「後出し」の目的は
経営陣の保身か

「あらゆる買収を一切認めないと言っているに等しい。こんな条件は聞いたことがない」。ある市場関係者は、そう呆れ果てる。

 ユニゾは前述のように持ち株管理会社の存在について、TOB開始の時点で一切触れていない。その後に慌てて設立し、しかも買収側が到底飲めない強い権限を持たせたのだ。

 そこから浮かぶのは、持ち株管理会社は「後出し」の産物であり、その目的は会社を是が非でも明け渡したくないという「経営陣の保身」だろう。「他に例を見ない異常な『仕組み』」――。ユニゾ筆頭株主のエリオット・マネジメントはそう批判する。

 一方でユニゾが主張するように、確かに買収後も従業員の雇用が確保されることは企業価値向上に欠かせない。だが同時に、株主価値の最大化も経営陣が果たすべき重要な使命である。

 そもそもユニゾが買収の標的となった原因は、2013年以降に毎年のように公募増資を繰り返し株式の希薄化を招いたことにある。株価が安値で放置される状況を作り出したのはユニゾの経営陣だ。そこにHISを始め数々のファンドが目を付けたのは、必然の結果といえる。

 ユニゾは目下、フォートレスに加え、1株当たり5000円の買収提案をしている米投資ファンドのブラックストーンなどと協議を継続中だ。だが、彼らが明らかに不利な条件を認めるとは思えない。

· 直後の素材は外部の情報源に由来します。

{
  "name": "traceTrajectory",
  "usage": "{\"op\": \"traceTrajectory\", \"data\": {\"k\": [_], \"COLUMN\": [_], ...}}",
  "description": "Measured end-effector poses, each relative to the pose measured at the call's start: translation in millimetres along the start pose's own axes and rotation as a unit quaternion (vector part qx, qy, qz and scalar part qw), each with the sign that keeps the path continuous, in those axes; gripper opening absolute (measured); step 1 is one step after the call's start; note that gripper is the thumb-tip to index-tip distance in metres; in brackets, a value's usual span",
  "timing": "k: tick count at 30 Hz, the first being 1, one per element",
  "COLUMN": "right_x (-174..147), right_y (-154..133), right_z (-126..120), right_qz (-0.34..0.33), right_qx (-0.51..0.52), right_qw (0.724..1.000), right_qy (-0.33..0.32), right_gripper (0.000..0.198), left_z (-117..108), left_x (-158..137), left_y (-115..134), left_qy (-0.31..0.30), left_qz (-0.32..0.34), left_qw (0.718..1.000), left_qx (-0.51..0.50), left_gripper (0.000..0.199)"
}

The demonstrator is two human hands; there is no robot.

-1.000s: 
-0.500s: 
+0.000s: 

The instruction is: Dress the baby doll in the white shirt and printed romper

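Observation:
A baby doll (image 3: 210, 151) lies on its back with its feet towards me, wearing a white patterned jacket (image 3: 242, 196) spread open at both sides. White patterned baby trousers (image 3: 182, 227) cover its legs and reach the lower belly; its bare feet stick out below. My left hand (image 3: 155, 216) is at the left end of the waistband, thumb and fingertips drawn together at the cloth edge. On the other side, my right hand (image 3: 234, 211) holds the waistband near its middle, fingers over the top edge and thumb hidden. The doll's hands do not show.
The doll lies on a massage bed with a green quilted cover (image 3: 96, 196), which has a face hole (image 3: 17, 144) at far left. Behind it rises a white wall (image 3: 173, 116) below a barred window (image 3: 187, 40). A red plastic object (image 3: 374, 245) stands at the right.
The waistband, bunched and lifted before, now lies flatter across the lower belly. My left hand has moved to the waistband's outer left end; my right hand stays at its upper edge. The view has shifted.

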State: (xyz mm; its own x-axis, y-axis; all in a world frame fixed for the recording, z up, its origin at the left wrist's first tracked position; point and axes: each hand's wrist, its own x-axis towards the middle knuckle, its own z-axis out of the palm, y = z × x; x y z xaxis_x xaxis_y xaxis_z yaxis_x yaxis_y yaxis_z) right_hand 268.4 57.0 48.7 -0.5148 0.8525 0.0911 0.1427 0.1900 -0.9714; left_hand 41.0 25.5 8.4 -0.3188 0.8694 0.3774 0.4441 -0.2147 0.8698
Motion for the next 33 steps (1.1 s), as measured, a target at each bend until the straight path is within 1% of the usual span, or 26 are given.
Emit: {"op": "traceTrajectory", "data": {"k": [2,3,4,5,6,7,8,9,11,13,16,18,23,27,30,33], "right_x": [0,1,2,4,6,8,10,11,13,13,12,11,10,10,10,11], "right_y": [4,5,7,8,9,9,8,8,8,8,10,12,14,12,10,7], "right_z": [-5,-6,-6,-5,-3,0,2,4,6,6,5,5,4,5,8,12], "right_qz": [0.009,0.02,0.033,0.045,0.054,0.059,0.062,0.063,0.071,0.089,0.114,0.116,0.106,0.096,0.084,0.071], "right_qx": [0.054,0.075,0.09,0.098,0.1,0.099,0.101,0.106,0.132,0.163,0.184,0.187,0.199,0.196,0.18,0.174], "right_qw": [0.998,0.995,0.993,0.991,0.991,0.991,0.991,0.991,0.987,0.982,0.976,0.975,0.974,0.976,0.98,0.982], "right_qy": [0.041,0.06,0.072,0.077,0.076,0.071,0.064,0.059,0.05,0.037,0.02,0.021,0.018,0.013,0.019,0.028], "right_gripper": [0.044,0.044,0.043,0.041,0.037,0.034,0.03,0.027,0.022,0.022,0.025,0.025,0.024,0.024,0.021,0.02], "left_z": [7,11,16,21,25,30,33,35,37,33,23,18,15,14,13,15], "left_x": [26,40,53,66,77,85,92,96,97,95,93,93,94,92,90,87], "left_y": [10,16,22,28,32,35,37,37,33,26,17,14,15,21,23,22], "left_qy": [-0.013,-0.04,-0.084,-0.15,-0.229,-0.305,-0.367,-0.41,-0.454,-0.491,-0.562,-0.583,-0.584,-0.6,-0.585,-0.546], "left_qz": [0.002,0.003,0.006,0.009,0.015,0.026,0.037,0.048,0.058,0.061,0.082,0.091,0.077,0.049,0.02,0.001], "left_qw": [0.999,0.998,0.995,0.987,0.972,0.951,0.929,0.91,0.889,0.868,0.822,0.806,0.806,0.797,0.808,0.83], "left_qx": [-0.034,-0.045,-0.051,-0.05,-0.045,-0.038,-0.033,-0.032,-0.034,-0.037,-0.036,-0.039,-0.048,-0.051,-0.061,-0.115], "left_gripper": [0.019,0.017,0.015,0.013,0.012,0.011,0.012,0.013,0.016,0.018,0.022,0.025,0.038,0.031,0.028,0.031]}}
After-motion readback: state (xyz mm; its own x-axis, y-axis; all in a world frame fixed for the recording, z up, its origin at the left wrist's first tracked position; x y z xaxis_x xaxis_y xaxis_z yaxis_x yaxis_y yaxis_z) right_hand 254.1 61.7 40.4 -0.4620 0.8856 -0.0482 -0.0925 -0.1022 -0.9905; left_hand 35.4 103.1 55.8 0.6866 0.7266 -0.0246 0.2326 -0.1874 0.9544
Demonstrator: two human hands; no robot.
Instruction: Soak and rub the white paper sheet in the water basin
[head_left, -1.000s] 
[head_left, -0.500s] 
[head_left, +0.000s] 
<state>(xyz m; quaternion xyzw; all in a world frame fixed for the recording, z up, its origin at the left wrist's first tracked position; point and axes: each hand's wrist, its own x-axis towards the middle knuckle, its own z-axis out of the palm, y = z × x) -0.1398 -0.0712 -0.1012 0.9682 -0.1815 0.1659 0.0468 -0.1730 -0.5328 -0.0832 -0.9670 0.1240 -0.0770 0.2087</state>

 協議が物別れに終われば、敵対的TOBに発展する可能性が高い。ホワイトナイトを再び呼ぶにしても、異常な持ち株管理会社の存在は、どんな投資家にとっても障壁になるはずだ。

 ユニゾは買収防止の切り札として持ち株管理会社を持ち出したのだろうが、むしろ自らの戦略的な選択肢の幅を狭めることになりかねない。

 何よりも株主を軽視する場当たり的な判断は、市場の信頼を失うことになるだろう。